Corporations fill the media with talk about large-scale industries, resource extraction and export earnings. However, Papua New Guinea’s real, rural based, mainstream economy is far bigger and deserves much greater attention.
Effrey Dademo and Tim Anderson
Economic discussion in PNG often focuses on natural gas, mining, logging, tuna and large-scale agriculture such as oil palm. If we believe the media, these are the things that matter and they drive our economy.
However, these export orientated industries are tiny when compared to PNG’s real mainstream economy, small farming.
Small farming? Small Kina you say? Not so!
Studies into rural livelihoods over the past decade show that customary land is highly productive, but its output and impact is neither measured properly nor publicly recognised.

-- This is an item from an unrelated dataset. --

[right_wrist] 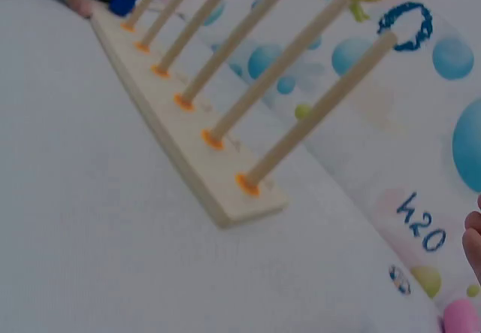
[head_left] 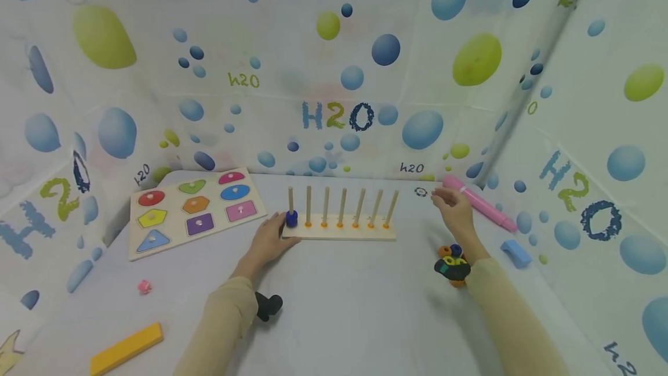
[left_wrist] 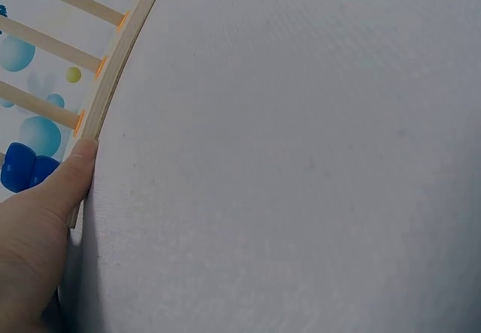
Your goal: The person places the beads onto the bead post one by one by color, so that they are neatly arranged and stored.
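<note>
A wooden peg board (head_left: 339,235) with a row of upright pegs stands on the table at the centre. Blue beads (head_left: 291,219) are threaded low on its leftmost peg. My left hand (head_left: 268,241) grips the left end of the board, the thumb (left_wrist: 75,171) along its front edge and the fingers behind. To the right, my right hand (head_left: 455,213) is raised over the table, its fingers loosely bent and nothing showing between them. At the right edge of the right wrist view only its fingertips (right_wrist: 473,241) appear. Orange, yellow and blue beads (head_left: 445,251) lie partly hidden behind the right wrist.
A shape puzzle board (head_left: 180,235) lies at the back left. Nearer on that side are a small pink piece (head_left: 144,287) and a yellow block (head_left: 127,348). A pink marker-like stick (head_left: 485,206) and a blue block (head_left: 516,253) lie at the right edge.
</note>
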The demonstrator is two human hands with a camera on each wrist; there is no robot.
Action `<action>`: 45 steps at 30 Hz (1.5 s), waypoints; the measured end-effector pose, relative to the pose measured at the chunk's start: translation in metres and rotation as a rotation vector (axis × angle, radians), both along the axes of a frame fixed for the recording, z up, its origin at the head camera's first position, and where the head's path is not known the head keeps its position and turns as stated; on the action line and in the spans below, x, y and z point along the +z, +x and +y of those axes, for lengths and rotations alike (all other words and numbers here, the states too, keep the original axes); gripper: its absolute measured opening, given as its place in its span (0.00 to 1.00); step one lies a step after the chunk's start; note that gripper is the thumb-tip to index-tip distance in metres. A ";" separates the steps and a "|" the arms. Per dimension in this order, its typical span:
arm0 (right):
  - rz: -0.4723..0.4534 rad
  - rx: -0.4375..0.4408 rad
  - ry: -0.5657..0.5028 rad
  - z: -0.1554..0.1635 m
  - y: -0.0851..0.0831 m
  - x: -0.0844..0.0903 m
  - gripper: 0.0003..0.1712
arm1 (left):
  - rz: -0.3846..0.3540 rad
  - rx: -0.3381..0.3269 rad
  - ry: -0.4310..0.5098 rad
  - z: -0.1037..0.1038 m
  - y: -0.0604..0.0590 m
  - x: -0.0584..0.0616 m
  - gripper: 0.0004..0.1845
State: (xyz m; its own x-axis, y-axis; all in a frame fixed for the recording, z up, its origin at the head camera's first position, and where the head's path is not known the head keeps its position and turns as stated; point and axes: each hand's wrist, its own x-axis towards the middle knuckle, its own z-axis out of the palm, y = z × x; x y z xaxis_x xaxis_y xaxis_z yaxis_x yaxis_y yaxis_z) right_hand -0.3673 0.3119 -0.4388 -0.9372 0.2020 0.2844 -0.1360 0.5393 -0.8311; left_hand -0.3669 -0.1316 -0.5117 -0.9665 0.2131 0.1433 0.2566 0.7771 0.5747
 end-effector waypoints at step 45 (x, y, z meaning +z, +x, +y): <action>0.080 0.164 0.307 0.015 0.027 -0.009 0.18 | 0.011 -0.015 -0.020 -0.001 -0.001 -0.002 0.43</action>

That affects how we see family income but also national income. It also impacts our government’s decision making, our whole education system and how we view development.
If a rural family had to buy at regional markets what comes from their gardens, they would have to spend up to 20,000 Kina per year. That gives us an idea of the real value of subsistence output (what we produce to feed ourselves). The value of domestic informal or market trading, including garden produce, is almost the same again, another K20,000 a year.

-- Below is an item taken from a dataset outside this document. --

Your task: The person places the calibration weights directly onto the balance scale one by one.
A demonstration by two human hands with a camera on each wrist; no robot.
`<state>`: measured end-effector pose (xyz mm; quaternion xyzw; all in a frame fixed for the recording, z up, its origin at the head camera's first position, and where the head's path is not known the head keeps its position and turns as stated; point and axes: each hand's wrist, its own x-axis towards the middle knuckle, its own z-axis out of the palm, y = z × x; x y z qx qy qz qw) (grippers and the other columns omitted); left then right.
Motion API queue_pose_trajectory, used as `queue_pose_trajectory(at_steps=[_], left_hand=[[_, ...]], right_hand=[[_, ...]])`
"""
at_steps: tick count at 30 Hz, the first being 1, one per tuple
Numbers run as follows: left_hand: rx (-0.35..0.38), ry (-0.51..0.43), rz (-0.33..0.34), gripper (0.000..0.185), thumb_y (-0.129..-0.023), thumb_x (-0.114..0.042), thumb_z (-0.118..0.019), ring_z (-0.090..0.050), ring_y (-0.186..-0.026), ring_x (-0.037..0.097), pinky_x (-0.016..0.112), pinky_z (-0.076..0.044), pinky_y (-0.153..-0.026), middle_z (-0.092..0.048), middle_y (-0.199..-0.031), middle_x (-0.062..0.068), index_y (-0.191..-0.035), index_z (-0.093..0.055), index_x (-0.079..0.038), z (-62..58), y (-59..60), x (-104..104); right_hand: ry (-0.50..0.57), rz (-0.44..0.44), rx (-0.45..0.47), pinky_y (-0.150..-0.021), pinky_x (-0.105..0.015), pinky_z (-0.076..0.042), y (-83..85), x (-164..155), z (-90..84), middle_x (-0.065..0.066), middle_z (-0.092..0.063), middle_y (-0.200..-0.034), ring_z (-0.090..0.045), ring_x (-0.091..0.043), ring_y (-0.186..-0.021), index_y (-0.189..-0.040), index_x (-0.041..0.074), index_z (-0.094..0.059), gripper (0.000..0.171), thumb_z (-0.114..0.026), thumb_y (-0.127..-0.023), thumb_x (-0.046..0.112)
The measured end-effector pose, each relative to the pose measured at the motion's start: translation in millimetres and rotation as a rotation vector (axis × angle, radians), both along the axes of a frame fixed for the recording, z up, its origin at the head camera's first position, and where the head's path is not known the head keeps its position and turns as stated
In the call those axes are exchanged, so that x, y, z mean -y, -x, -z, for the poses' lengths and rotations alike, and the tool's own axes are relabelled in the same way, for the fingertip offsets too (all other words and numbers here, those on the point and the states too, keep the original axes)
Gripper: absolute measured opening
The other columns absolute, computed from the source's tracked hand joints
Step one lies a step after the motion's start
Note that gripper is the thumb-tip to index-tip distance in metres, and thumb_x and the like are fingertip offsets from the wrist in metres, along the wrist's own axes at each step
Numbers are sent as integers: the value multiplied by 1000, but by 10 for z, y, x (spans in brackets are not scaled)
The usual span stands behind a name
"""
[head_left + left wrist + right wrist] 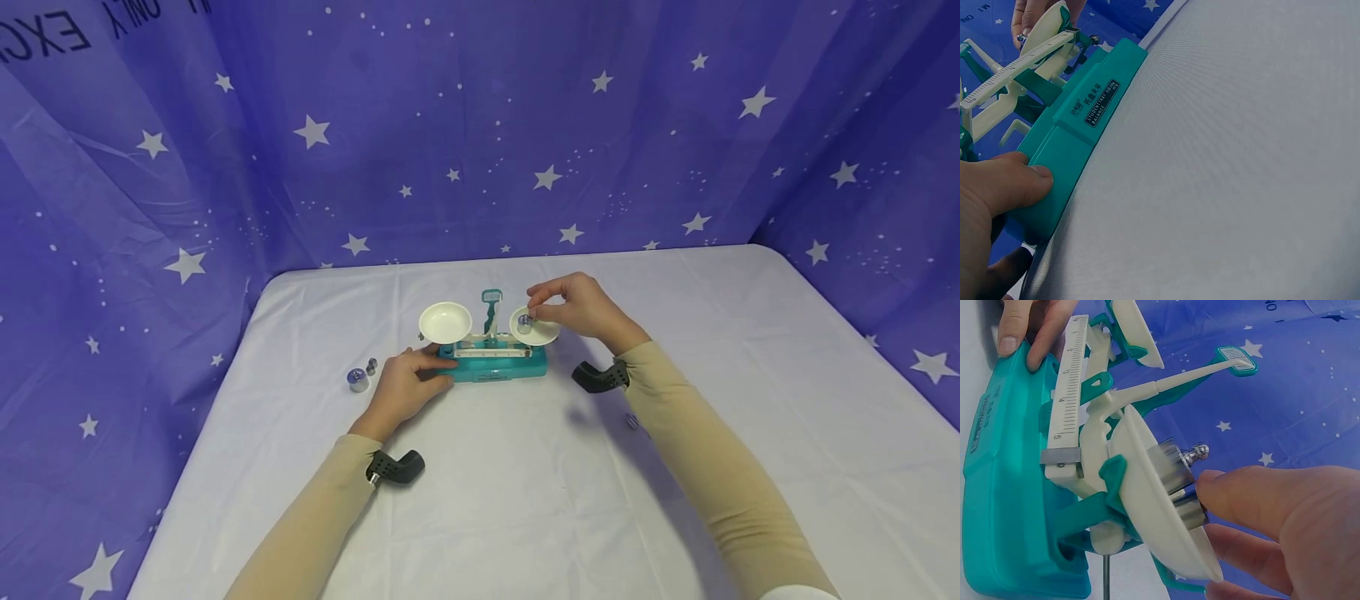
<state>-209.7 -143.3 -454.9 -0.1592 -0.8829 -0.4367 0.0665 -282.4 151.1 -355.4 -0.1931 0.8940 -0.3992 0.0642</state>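
A teal balance scale [498, 367] with two white pans stands on the table. My left hand [405, 385] grips the left end of its base [1079, 125], thumb on top. At the right pan [1160, 506] is my right hand [585, 307], its thumb against a short metal weight [1190, 511] at the pan. Beside that one, a knobbed metal weight [1172, 464] sits in the same pan. The left pan [446, 322] holds nothing. A metal slider [1060, 456] is at the 5 end of the white ruled beam [1067, 381].
Left of the left hand stand a larger metal weight [357, 380] and small weights [372, 365]. Another small metal piece [632, 421] lies beside the right sleeve [705, 450]. A purple star-patterned curtain [480, 125] hangs behind the white-covered table [510, 517].
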Motion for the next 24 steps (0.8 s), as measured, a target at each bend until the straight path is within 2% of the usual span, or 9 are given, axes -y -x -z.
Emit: queue_pose_trajectory(at_steps=[11, 19, 24], left_hand=[[4, -4, -4, 22, -80, -8, -81, -60, -134, 35, 61, -28, -124, -69, -133, 17, -102, -82, -10, 4, -5, 1], [-4, -4, -5, 21, -80, -7, -80, -60, -134, 35, 62, -28, -124, -70, -131, 17, -101, -82, -10, 9, 1, 10], [-3, -5, -5, 22, -79, -8, -81, -60, -134, 34, 61, -28, -124, -70, -131, 16, -101, -82, -10, 5, 6, 5]], right_hand=[[-4, -1, -12, -122, -59, -34, -15, 13, 11, -17, -70, -132, -54, -36, -140, -100, 1, -79, 16, -73, -90, 12], [-2, 1, -3, -118, -61, -39, -10, 7, 37, -15, -70, -133, -55, -35, -139, -100, 3, -80, 15, -73, -92, 14], [1, 9, 0, -115, -59, -42, -14, 5, 33, -15, -69, -134, -54, -34, -139, -106, 2, -79, 20, -71, -93, 16]])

One million rural families could therefore be producing K40 billion in real value per year. That dwarves the annual combined output of gold (1.7bn), gas (1.69bn), petroleum (1.63bn), copper (0.75bn), logging (0.8bn) and palm oil (0.47bn) which totals just K7 billion.
That $40 billion value should be borne in mind when considering other economic activities that destroy or displace customary production, such as logging, oil palm or industrial sites. We need to be much more mindful of what we stand to lose in deciding whether change is justified or necessary.
We should also be mindful of the employment that this real mainstream economy provides. Over 1 million people in PNG work in their gardens everyday producing food and cash crops that nurture and sustain their families and communities.
Many economic surveys, especially those commissioned by banks, only measure ‘formal’ commerce as this is what suits their interests. They ignore subsistence production and housing and often also bypass informal trading. When these are combined with small business, export crop and employment, rural family output can easily reach an equivalent value of 30,000 or 40,000 Kina per year.
When customary land is taken from families or clans there is a massive economic loss to those people and the nation. There may also be losses in social value (reserve employment, food security and cultural value) and in ecological goods and services.
ACT NOW! has recently commissioned the development of a framework for assessing compensation for those who have lost land due to illegal SABL leases. In that framework all these factors must be taken into account and what we find is that the losses are quite staggering.
If we are to understand the real meaning of development and build a better future for all Papua New Guinean’s we need to start by recognising and then building and strengthening our real mainstream economy.